PROBLEM
The answer must be the complete listing, copied exactly.

DATA
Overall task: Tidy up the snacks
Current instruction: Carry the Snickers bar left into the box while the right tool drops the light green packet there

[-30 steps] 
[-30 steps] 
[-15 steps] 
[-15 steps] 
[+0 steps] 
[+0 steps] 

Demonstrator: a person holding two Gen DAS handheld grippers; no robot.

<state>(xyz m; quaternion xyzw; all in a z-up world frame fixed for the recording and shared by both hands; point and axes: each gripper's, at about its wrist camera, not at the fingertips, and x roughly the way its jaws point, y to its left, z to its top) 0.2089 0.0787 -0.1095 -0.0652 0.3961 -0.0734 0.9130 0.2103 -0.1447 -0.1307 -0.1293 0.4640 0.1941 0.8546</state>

WRITTEN ANSWER
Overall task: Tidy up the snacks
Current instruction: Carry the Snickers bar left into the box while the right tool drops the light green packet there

[-30 steps] 
[-30 steps] 
[-15 steps] 
[-15 steps] 
[+0 steps] 
[+0 steps] 

Demonstrator: a person holding two Gen DAS handheld grippers; no robot.

<state>(xyz m; quaternion xyzw; all in a z-up world frame fixed for the recording and shared by both hands; point and axes: each gripper's, at about its wrist camera, not at the fingertips, and x roughly the way its jaws point, y to its left, z to its top) 0.2089 0.0787 -0.1095 -0.0652 0.3961 -0.0734 0.9130 0.2103 -0.1447 -0.1307 -0.1293 0.4640 0.1941 0.8546</state>

That concludes the answer.